Piperacillin Shows Promise in tretment of Lyme Disease , suggests research
Scientists from Northwestern University identified piperacillin, an FDA-approved antibiotic, as a strong candidate for treating B. burgdorferi, the bacterium behind Lyme disease, while sparing other bacteria. In mouse studies, piperacillin proved as effective as doxycycline in treating acute infection. Additionally, separate findings revealed that B. burgdorferi peptidoglycan can persist even after infection clearance, offering a possible explanation for lingering Lyme disease symptoms in humans. The study has been published in the journal Science Translational Medicine.
Lyme disease, a disease transmitted when deer ticks feed on infected animals like deer and rodents, and then bite humans, impacts nearly half a million individuals in the U.S. annually. Even in acute cases, Lyme can be devastating; but early treatment with antibiotics can prevent chronic symptoms like heart and neurological problems and arthritis from developing.
Doxycycline and other generic antibiotics wreak havoc on the microbiome, killing beneficial bacteria in the gut and causing troubling side effects even as it kills the borrelia bacteria that causes Lyme. In addition to its negative impact on the gut, doxycycline also fails to help between 10 and 20% of individuals who take it, and it is not approved for use in young children — who are at the highest risk of tick bites, and therefore, of developing Lyme.

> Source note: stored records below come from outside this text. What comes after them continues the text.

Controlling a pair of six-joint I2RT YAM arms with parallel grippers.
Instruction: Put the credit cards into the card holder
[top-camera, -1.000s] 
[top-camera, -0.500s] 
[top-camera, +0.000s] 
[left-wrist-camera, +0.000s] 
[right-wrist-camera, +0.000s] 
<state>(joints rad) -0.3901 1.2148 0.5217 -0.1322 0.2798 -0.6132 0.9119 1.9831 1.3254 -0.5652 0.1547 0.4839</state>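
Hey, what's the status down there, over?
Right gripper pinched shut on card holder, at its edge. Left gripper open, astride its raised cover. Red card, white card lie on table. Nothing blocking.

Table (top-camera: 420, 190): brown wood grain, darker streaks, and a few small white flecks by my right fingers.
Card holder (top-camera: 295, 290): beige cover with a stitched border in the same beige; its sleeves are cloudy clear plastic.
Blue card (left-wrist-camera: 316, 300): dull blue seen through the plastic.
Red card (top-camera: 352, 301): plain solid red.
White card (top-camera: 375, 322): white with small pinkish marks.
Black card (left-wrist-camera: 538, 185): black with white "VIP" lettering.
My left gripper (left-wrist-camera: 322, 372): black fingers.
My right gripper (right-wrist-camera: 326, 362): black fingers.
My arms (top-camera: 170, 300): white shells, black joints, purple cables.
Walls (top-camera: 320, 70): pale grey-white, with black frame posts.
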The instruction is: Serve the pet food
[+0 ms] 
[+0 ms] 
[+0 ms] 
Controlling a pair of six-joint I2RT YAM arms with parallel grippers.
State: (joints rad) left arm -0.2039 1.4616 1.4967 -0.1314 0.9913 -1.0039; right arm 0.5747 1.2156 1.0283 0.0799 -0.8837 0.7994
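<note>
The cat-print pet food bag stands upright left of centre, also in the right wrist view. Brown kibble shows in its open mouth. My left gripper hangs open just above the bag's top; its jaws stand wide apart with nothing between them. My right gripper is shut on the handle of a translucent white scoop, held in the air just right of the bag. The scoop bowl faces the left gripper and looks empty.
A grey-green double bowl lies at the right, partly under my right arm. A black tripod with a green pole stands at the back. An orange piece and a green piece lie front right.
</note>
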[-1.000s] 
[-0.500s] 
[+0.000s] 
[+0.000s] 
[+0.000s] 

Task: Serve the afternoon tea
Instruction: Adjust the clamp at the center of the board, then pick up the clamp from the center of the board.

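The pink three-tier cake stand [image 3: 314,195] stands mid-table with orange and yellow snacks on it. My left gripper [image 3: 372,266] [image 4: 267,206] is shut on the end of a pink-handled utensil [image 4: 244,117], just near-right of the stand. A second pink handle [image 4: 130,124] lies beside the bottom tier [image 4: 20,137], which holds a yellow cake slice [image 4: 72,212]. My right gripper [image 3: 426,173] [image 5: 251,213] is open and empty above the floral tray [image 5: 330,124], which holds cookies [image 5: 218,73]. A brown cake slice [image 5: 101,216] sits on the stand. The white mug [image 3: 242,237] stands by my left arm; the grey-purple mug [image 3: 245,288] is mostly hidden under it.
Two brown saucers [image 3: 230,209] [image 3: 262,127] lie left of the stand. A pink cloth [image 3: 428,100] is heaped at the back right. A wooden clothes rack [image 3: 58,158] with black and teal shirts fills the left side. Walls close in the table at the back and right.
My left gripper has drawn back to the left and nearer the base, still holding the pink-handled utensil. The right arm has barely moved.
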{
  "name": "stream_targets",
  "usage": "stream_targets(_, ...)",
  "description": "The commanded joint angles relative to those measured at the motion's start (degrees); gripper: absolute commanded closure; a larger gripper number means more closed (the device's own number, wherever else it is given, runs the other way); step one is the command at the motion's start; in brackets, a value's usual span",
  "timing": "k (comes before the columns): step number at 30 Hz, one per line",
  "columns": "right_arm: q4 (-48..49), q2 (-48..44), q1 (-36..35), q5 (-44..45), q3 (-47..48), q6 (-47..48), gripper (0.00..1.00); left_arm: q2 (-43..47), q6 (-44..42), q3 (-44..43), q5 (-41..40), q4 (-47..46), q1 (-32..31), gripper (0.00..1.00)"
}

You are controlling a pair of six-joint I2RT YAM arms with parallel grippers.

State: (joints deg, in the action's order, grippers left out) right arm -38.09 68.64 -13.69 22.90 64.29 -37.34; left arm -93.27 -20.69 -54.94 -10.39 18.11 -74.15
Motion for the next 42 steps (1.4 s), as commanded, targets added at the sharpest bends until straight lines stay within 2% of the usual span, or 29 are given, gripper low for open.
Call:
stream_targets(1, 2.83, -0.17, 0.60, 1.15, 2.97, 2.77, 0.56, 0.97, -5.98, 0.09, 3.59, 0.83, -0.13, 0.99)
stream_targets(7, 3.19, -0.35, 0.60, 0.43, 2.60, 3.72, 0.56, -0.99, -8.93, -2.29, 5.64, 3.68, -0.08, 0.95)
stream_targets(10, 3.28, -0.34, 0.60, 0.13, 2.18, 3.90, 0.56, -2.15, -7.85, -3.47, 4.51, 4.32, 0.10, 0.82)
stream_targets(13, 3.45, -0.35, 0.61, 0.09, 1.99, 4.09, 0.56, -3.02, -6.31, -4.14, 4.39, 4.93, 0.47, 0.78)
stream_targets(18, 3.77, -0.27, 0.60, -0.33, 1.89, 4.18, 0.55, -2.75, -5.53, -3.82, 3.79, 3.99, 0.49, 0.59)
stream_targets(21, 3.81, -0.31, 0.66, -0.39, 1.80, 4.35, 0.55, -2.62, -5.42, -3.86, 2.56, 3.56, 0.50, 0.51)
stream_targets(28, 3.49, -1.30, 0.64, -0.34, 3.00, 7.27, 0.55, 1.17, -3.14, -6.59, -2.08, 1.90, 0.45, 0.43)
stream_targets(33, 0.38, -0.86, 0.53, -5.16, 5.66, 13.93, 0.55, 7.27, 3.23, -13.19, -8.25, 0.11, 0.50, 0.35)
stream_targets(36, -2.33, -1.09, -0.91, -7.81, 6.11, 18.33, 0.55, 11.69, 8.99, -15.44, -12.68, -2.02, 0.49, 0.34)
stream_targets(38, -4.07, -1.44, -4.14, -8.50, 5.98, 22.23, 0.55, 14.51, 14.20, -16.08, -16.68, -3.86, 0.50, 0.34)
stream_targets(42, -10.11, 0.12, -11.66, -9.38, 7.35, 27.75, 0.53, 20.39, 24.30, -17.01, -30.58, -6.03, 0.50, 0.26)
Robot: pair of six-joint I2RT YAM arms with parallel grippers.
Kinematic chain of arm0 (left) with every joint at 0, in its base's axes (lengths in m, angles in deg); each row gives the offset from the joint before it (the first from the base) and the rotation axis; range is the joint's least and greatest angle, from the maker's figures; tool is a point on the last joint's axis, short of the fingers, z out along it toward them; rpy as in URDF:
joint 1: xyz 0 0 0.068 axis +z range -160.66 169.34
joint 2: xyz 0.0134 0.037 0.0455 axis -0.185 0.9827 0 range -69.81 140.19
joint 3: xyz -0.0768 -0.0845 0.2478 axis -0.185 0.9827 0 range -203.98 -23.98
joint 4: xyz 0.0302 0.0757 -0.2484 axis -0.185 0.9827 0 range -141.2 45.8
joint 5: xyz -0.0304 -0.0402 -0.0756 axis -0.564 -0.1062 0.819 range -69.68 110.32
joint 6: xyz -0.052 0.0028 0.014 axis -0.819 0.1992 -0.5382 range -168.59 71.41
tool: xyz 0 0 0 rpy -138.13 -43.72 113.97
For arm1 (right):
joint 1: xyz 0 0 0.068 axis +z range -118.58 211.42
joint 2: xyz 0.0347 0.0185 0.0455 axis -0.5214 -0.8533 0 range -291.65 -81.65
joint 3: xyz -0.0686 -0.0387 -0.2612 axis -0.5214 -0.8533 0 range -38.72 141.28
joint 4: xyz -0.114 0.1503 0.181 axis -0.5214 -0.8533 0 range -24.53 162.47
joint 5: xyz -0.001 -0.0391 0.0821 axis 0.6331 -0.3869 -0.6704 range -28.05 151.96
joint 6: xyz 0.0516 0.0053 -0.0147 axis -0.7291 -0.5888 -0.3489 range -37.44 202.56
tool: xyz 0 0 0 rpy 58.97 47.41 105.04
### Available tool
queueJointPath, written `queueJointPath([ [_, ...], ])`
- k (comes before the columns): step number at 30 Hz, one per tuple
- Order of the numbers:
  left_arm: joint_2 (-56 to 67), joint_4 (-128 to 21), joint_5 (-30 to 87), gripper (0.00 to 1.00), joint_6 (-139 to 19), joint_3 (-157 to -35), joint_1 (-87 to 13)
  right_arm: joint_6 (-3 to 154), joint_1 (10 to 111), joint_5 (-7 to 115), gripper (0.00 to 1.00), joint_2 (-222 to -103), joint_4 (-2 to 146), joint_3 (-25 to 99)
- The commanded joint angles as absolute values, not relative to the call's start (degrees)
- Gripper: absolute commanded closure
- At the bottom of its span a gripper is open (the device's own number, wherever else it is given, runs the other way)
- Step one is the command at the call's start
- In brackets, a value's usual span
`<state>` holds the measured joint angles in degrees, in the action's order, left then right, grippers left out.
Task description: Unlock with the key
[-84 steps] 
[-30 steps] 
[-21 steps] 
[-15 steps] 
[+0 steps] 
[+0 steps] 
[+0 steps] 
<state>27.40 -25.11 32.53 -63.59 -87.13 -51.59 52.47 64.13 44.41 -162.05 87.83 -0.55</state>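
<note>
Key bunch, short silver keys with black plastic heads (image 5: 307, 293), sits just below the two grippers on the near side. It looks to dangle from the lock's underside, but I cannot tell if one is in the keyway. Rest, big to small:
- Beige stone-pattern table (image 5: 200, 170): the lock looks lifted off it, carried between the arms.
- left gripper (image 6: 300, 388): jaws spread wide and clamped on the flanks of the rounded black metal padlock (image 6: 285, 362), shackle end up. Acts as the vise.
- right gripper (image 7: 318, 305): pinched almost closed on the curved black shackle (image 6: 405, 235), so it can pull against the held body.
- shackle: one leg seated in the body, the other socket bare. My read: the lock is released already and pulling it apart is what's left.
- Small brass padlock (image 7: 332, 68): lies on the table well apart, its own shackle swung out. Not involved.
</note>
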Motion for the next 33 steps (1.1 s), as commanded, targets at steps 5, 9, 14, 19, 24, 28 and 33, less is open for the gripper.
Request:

More effective, or at least more specified, treatment options are needed as climate change extends tick seasons and Lyme becomes more prevalent.
“Powerful, broad-spectrum antibiotics that kill extracellular bacteria are seen as the most effective medication because physicians want to just kill the bacterium and don't care how,” said Brandon L. Jutras, who led the research. “This is certainly a reasonable approach, but I think the future for Lyme disease patients is bright in that we are approaching an era of customized medicine, and we can potentially create a particular drug, or a combination to treat Lyme disease when other fail. The more we understand about the various strains and species of Lyme disease-causing Borrelia, the closer we get to a custom approach.”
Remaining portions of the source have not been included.